'Normal' Lab Values Don't Equal a Healthy Patient
Normal lab values aren't necessarily optimal for health. Have you ever gone to the doctor because you weren't feeling well -- only to have all the labwork come back normal? Have you treated a patient whose status declined, but his blood work showed nothing unusual?
Abnormal lab values represent the levels at which many patients will be symptomatic. However, patients can also have physical symptoms when clinical signs, such as lab values, are unremarkable. When this occurs, the doctor may discount the symptoms or render a diagnosis that includes the word "subclinical." Here are a few examples of lab values that appear normal even while patients are symptomatic.
Some researchers suggest that under-diagnosis of subclinical vitamin B12 deficiency in the U.S. explains our country's high Alzheimer's disease rate. In addition to decreased mental functioning, low vitamin B12 can cause fatigue, lightheadedness, paleness, sore tongue, easy bleeding, weight loss, GI symptoms and depression. Patients are commonly symptomatic with vitamin B12 values at the low end of what American labs deem normal (>200 pg/mL). Some doctors suggest a minimum value of 350 pg/mL is necessary for patients to be asymptomatic. Japan and some European countries set the bar even higher, with the lower limit of 500-550 pg/mL.

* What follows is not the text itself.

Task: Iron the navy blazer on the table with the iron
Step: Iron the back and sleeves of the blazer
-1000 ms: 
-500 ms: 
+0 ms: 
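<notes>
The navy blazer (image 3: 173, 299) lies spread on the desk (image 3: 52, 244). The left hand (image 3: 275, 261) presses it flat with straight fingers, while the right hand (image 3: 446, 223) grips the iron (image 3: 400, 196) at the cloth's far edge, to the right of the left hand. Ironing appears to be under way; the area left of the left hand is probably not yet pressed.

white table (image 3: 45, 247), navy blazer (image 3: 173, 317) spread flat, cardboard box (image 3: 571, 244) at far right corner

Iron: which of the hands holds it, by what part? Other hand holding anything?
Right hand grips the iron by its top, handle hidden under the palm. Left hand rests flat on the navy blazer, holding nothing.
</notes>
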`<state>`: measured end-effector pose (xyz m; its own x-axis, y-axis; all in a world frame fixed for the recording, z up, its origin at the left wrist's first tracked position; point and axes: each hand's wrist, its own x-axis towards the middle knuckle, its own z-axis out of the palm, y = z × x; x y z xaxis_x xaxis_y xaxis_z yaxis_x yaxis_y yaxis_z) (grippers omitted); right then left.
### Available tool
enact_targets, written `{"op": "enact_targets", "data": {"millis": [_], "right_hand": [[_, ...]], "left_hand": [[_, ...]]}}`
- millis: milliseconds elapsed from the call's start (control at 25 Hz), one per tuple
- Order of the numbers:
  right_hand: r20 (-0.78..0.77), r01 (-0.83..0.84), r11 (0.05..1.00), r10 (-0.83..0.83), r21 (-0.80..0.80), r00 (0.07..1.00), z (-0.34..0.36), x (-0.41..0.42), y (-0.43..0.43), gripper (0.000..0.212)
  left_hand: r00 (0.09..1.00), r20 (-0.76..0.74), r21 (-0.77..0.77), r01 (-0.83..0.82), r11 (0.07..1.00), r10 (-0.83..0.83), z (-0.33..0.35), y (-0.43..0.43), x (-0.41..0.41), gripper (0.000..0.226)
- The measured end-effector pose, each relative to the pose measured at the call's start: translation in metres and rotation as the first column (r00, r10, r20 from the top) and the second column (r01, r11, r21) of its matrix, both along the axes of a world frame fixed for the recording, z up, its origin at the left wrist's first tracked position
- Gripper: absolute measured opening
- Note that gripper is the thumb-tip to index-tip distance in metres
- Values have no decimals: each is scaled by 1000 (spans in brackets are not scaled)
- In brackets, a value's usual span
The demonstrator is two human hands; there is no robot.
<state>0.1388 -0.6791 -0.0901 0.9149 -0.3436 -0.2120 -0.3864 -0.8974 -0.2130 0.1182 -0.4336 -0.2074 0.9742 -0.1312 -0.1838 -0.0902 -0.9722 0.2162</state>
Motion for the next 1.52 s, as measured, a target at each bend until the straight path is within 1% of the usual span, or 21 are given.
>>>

Like vitamin B12, normal thyroid hormone levels can be present in subclinical hypothyroidism. Primary care providers, who commonly sort out thyroid issues, are often ignorant of thyroid intricacies, leading patients to have to take charge and direct their own medical care.
Healthcare providers may also fail patients in the area of hair loss. The body considers hair growth a non-essential function, so it only provides nutrients to the hair after all other systems have been adequately nourished. Significant hair loss can occur with "normal" lab values. Serum ferritin is among labs that are used to evaluate possible medical causes of hair loss. "Normal" serum ferritin value is 20-300 ng/mL, but hair growth requires serum ferritin to maintain at a minimum of 70 ng/mL.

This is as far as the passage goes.